> _Task statement_
Each line from the first down to the one containing "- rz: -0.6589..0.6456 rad" should be returned exactly as it appears below.

(Source data begins)

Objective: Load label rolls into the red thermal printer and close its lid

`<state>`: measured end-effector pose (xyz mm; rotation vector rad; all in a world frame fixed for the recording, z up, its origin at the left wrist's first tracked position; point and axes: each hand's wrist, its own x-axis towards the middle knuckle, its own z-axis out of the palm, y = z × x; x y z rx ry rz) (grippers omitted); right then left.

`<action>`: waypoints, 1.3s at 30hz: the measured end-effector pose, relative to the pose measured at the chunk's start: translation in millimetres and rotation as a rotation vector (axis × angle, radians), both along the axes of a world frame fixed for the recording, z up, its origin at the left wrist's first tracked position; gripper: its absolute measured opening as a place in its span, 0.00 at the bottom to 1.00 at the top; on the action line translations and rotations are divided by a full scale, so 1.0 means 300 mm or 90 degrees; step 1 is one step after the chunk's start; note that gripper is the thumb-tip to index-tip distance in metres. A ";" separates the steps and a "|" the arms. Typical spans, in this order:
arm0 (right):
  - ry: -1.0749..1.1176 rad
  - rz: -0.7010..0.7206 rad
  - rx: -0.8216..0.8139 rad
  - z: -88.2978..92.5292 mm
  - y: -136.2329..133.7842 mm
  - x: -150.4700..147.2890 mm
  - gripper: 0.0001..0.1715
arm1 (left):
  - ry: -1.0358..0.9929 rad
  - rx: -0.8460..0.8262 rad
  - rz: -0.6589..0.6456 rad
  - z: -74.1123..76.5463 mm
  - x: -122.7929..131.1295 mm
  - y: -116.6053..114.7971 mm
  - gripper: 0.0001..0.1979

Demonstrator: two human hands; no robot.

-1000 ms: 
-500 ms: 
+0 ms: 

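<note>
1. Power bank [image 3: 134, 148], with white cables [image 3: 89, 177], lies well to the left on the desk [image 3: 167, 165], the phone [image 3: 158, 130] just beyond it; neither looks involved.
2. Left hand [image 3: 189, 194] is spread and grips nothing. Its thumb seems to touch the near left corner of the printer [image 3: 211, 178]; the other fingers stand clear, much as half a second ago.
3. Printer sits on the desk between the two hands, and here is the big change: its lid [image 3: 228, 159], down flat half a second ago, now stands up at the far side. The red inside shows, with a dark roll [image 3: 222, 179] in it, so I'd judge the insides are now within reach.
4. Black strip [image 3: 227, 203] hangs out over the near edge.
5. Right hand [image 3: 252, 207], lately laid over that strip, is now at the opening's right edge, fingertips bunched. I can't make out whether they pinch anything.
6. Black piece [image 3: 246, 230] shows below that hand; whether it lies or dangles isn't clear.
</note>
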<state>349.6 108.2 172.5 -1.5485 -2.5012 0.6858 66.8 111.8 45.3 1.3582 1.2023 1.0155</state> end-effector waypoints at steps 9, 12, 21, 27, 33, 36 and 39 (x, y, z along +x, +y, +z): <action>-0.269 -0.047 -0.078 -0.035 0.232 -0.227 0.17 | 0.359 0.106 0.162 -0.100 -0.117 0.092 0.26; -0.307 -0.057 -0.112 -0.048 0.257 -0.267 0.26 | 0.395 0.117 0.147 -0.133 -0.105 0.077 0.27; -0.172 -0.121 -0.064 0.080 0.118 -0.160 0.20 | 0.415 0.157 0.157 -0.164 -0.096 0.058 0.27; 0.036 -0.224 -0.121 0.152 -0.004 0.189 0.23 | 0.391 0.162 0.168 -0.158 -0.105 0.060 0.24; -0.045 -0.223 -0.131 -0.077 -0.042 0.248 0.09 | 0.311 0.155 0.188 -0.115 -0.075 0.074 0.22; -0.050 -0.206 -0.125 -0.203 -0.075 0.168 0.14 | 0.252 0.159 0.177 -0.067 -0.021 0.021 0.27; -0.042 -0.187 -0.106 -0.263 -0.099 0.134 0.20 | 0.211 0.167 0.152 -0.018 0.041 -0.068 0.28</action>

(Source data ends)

> _Solution to this task_
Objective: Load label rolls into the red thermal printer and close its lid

`<state>`: measured end-effector pose (xyz mm; rotation vector rad; all in a world frame fixed for the recording, z up, its origin at the left wrist's first tracked position; point and axes: each hand's wrist, its own x-axis towards the middle knuckle, its own z-axis out of the palm, y = z × x; x y z rx ry rz) (grippers omitted); right then left.

`<action>`: waypoints, 1.3s at 30hz: the measured end-effector pose, relative to the pose measured at the chunk's start: translation in millimetres and rotation as a rotation vector (axis × angle, radians), both along the axes of a world frame fixed for the recording, z up, its origin at the left wrist's first tracked position; gripper: its absolute measured opening as a place in its span, 0.00 at the bottom to 1.00 at the top; on the action line translations and rotations are divided by a full scale, so 1.0 means 300 mm or 90 degrees; step 1 is one step after the chunk's start; note that gripper is the thumb-tip to index-tip distance in metres. A ";" separates the steps and a "|" the arms. Typical spans, in this order:
arm0 (right):
  - ry: -1.0749..1.1176 rad
  - rz: -0.7010..0.7206 rad
  - rx: -0.8216..0.8139 rad
  - z: -88.2978..92.5292 mm
  - y: -136.2329..133.7842 mm
  - x: -150.4700..147.2890 mm
  - gripper: 0.0001..0.1715
arm1 (left):
  - ry: -1.0358..0.9929 rad
  - rx: -0.8460..0.8262 rad
  - rz: -0.6589..0.6456 rad

Work on this exercise is finished, so nothing remains.